Till 2009, Debasish Das’s parents thought the above impossible but then suddenly their son, who suffers from cerebral palsy with hydrocephalus, started writing. “He has been going to Indian Institute of Cerebral Palsy since he was a child but never responded to any teachings. One day I asked Debasish if he knew his tables and he nodded. So I wrote 2x2 on a paper, held a pen up so he could hold it and asked him to try to write,” recalls his mother Swarnamayi.

Not only did Debasish scribble the right answer, but he went on to write up to 2x30 correctly. Shocked but encouraged, his mother gradually got him to write a diary. And then there was no looking back.

With his mother holding the tip of his pen, Debasish wrote every day about how happy he felt when his granny gave him toy cars or how scared he got when a baby was crying next to him (he cannot bear shrill noises). When he visited the US, he wrote that the country has the best of facilities but that the people are self-centred.

Soon his words took the form of poems and Debasish’s first book Amar Moner Kalpana O Asha was published in the 2012 Book Fair. The government has asked all state-run primary schools and libraries to stock the book. A second book Amar Kalpanaye Swadesh Goda came out in this year’s Book Fair. The books are available at Ujjwal Sahitya Mandir in College Street.

The 24-year-old’s poems, stories and articles are simple and emotions universal. He has written on nature and water shortage as well as foreign direct investment and the paradox of some people starving and others wasting their food. He is inspired by Swamiji’s teachings, that his parents read out to him.

But his most heart-rending poems are the personal ones. “Sometimes I feel sad when others do not spend time with me,” he writes. “But I console myself thinking they are busy at work. I too will work, I will write and make my parents proud.”

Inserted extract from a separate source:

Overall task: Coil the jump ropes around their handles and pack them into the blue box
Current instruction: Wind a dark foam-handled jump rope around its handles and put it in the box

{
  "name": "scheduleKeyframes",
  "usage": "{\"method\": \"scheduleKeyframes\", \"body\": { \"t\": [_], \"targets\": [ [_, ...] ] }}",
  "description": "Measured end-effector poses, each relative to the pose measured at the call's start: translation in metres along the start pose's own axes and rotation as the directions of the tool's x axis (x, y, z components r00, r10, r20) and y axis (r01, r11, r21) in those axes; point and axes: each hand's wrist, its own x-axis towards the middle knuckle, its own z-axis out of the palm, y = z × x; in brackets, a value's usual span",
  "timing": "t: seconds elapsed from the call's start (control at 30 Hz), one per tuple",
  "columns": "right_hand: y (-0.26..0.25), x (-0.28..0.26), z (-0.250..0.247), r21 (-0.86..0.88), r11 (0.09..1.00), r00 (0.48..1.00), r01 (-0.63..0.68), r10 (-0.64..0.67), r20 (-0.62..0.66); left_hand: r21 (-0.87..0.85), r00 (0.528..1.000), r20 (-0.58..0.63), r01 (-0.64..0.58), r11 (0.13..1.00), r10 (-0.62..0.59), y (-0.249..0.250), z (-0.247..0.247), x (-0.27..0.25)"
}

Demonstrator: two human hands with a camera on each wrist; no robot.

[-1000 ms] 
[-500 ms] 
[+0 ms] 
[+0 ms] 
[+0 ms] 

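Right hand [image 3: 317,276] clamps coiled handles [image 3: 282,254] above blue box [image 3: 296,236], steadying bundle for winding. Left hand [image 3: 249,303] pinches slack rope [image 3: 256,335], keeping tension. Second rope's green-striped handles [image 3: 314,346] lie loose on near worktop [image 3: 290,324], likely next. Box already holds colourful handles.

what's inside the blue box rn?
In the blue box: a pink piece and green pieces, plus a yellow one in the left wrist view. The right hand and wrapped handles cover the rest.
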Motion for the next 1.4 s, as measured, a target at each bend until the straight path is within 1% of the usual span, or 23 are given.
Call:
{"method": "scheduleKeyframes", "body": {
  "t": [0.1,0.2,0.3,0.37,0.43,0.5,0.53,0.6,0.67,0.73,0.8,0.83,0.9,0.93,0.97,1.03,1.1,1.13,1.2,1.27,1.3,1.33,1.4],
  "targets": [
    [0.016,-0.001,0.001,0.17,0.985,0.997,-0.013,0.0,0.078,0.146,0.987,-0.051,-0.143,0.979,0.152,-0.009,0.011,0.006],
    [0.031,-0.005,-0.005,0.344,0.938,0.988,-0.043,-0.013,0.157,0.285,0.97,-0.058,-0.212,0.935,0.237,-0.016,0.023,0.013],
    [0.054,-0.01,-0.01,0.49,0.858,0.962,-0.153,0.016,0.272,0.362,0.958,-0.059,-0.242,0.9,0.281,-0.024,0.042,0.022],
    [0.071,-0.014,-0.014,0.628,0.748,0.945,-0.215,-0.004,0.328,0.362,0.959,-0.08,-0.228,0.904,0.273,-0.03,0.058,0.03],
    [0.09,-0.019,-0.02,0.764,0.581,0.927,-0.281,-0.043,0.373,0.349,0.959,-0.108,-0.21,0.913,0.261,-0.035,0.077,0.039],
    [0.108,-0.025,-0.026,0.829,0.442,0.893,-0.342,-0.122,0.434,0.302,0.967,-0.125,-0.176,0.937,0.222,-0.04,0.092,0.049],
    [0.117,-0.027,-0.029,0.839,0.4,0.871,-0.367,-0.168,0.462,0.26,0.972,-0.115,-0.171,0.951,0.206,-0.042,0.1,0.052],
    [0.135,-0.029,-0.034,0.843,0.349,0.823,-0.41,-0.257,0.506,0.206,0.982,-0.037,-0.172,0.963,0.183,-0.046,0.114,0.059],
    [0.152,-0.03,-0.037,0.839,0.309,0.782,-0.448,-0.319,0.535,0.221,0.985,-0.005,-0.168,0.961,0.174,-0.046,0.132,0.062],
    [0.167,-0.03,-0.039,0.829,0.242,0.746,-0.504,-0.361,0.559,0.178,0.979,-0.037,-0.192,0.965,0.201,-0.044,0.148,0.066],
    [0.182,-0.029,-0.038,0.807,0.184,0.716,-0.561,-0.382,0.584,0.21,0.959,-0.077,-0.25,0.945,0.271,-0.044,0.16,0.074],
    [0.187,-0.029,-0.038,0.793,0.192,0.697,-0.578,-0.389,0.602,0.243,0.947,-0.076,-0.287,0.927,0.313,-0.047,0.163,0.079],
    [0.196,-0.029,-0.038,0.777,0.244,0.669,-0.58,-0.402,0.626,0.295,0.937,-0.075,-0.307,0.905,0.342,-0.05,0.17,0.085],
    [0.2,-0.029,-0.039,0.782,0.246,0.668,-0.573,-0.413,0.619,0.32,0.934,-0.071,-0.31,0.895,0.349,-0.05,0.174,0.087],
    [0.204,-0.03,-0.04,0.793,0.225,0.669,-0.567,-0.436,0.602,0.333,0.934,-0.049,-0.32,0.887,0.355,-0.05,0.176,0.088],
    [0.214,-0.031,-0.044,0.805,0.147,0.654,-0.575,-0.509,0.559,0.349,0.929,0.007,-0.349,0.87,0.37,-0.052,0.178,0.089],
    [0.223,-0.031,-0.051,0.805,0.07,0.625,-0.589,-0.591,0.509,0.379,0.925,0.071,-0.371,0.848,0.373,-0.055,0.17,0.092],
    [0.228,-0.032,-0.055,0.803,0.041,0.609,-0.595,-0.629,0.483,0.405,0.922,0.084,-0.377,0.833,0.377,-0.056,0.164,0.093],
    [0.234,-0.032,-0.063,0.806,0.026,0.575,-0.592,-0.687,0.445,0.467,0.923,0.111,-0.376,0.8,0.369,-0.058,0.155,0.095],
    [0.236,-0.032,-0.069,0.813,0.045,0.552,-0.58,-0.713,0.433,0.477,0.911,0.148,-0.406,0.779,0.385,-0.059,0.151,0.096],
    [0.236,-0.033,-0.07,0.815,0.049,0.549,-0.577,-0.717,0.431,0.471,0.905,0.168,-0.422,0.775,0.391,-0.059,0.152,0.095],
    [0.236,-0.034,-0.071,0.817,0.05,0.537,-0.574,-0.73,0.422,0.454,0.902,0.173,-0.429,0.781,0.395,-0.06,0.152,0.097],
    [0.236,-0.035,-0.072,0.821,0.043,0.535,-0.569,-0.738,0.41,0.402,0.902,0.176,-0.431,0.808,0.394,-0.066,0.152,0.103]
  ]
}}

“No one in our family has ever been into literature and we have no idea how he’s so talented,” says his father Nikhilesh, a retired IAS officer. “I appeal to all parents of special children not to lose faith in them.”

In his poem Agami Diner Kotha, Debasish tells his parents not to worry about him as he is now grown up and can support himself by writing. “But who will hold my pen so I can write?” he asks his mother.